INSTRUCTIONS TO FOLLOW. Output range, inclusive: from the line containing "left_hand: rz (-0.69" to the line containing "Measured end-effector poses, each". Restate those lines from the data below word for word and only those.

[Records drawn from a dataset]
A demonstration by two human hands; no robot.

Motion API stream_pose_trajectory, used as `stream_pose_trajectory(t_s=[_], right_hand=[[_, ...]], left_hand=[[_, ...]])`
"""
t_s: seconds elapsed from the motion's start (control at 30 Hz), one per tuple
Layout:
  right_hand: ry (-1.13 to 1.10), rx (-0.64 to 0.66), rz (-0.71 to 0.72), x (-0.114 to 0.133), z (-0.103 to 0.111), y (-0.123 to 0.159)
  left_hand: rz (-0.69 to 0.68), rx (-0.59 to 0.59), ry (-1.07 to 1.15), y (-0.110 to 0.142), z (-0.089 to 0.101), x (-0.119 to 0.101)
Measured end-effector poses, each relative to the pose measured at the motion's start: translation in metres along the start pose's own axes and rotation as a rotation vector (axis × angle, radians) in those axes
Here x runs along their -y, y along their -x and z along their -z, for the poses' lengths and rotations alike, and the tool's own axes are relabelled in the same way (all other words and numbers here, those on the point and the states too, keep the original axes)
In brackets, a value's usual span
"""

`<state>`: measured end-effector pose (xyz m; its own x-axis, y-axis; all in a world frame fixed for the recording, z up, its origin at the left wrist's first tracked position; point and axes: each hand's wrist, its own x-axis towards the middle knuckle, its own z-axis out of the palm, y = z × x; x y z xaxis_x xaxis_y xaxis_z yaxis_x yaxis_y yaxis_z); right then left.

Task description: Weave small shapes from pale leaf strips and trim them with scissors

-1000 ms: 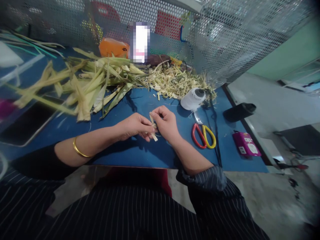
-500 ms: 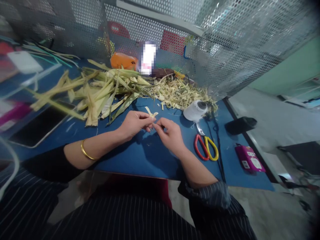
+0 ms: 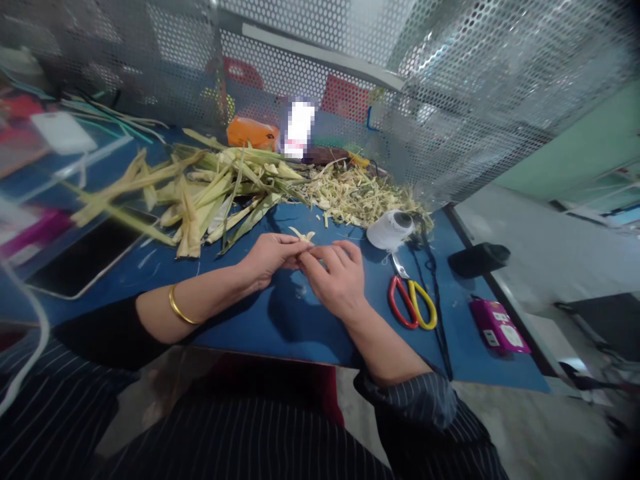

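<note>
Perforated mesh (image 3: pixel 320 60) rises along the far edge of a blue table (image 3: pixel 465 333), seen in the head view. Near the table's front edge, about midway between its sides, the left hand (image 3: pixel 273 259) pinches a small pale husk piece (image 3: pixel 303 236) between thumb and fingers, its splayed tips pointing up. The right hand (image 3: pixel 335 277) curls with its fingertips against the left's, just below the piece; whether they grip anything cannot be told. Beyond the left hand lie long husks (image 3: pixel 200 200), with a heap of scraps (image 3: pixel 355 193) beside them toward the right. A white spool (image 3: pixel 390 230) sits at the heap's near side, next to red-and-yellow scissors (image 3: pixel 411 300). Toward the right edge are a black cylinder (image 3: pixel 479 260) and a purple packet (image 3: pixel 500 327). Toward the left edge lies a phone (image 3: pixel 90 257); an orange packet (image 3: pixel 253 133) sits behind the husks.
</note>
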<state>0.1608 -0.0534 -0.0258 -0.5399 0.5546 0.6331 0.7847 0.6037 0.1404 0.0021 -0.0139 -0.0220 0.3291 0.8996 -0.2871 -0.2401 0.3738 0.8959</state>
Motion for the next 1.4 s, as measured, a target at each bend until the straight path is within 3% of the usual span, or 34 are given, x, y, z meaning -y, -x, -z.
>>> stream_pose_trajectory(t_s=[0.23,0.4,0.53,0.73,0.8,0.9,0.97,1.03,1.1,1.17,1.4], right_hand=[[-0.038,0.082,-0.012,0.003,-0.001,0.003],[0.073,-0.020,-0.023,0.000,-0.002,0.004],[0.056,-0.076,0.068,-0.001,-0.002,0.006],[-0.119,-0.007,0.051,0.001,0.003,0.002],[-0.224,-0.078,-0.039,0.001,0.005,0.000],[-0.435,-0.194,-0.428,-0.004,0.006,-0.003],[-0.657,-0.167,-0.743,-0.010,0.002,-0.005],[-0.964,-0.057,-0.934,-0.016,-0.002,-0.006],[-1.201,0.021,-1.007,-0.019,-0.005,-0.007],[-1.279,0.007,-1.030,-0.018,-0.006,-0.008],[-1.109,-0.027,-0.986,-0.013,-0.006,-0.008]], left_hand=[[0.045,0.012,0.066,0.003,-0.003,-0.001],[0.073,0.129,0.068,0.003,0.001,-0.006],[0.038,0.040,0.084,0.005,-0.002,-0.010],[-0.032,-0.003,0.103,0.006,-0.005,-0.010],[-0.063,0.004,0.064,0.004,-0.003,-0.010],[-0.052,0.063,-0.030,0.005,0.000,-0.011],[-0.003,0.113,-0.097,0.007,0.000,-0.013],[0.045,0.154,-0.144,0.009,0.000,-0.014],[0.093,0.199,-0.161,0.010,0.000,-0.014],[0.119,0.228,-0.174,0.009,0.001,-0.013],[0.055,0.182,-0.261,0.007,0.000,-0.005]])
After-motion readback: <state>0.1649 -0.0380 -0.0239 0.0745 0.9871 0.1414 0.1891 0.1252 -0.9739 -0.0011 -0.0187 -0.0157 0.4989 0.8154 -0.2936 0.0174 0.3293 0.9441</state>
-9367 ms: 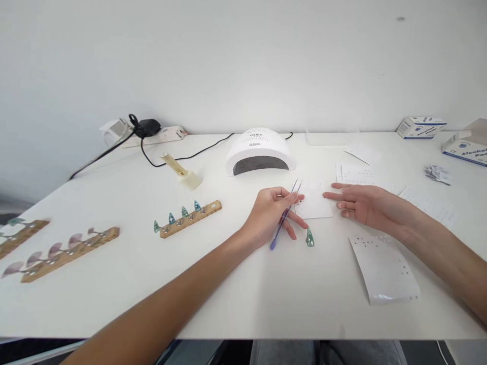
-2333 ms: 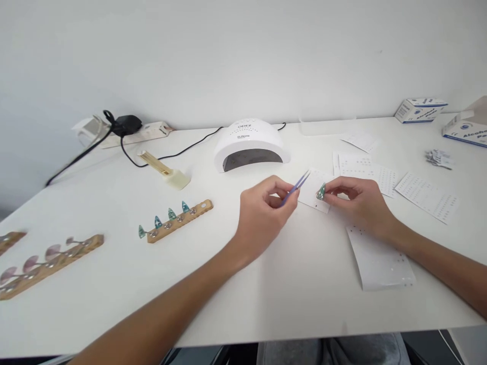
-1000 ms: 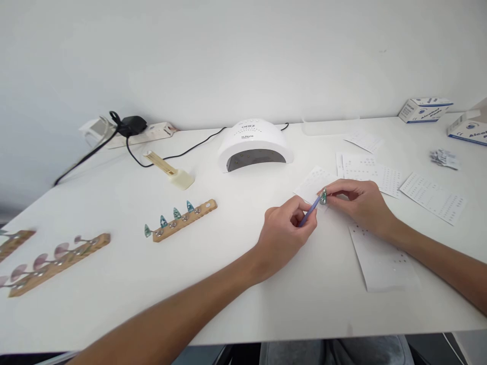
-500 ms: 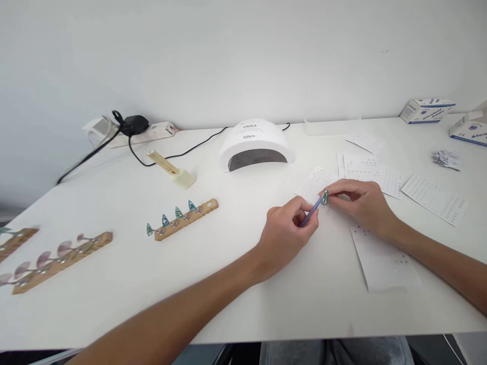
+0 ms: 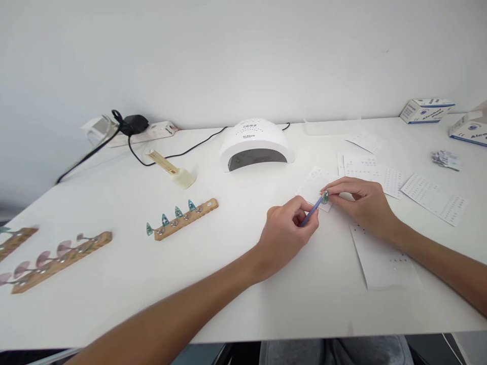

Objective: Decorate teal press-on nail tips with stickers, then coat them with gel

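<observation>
In my left hand (image 5: 288, 233), closed in a pinch, is a slim blue-purple stick (image 5: 312, 211). Its upper end meets a glittery green false nail (image 5: 325, 196). My right hand (image 5: 359, 203) has its thumb and fingertips pinched at that nail's edge; whether the nail is fixed to the stick, I cannot tell. Just behind the fingers lies a white sticker sheet (image 5: 314, 182). Another sheet with small dark spots (image 5: 380, 266) is partly under my right forearm. Left of my hands, a wooden display strip (image 5: 186, 223) carries several blue-green false nails (image 5: 177, 212) on metal mounts.
A white nail lamp (image 5: 255, 144) stands against the wall, its black cable running left. A flat brush (image 5: 171, 170) lies left of it. Pink nails sit on another wooden strip (image 5: 63, 266). Several sticker sheets (image 5: 433, 197), small packets (image 5: 446, 160) and alcohol-pad boxes (image 5: 426, 110) are at right.
My right hand and the green nail have shifted very slightly. The left hand stays nearly in place with the stick.
</observation>
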The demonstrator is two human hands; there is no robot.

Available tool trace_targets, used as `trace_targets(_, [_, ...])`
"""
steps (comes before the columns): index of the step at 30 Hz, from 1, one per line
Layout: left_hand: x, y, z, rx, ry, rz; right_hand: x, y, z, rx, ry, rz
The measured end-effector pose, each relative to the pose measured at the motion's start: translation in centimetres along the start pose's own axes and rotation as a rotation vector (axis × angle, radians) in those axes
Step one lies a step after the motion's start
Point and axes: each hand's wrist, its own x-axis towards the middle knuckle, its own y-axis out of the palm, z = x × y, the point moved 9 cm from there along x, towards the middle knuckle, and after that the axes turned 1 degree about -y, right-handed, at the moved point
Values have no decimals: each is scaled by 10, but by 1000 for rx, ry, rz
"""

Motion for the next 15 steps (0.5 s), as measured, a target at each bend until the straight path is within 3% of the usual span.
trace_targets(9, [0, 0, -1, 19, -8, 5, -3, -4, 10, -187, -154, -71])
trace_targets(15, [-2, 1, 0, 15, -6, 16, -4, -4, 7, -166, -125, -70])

SOLUTION TO THIS PROBLEM.
  left_hand: rz (-0.69 to 0.68), rx (-0.59 to 0.59), ry (-1.07 to 1.15), y (-0.110 to 0.142), z (-0.089 to 0.101), x (-0.119 to 0.101)
Measured end-effector poses, each relative to the pose measured at the motion's start: translation in metres along the start pose's own axes and rotation as a rotation vector (axis × angle, radians) in those axes

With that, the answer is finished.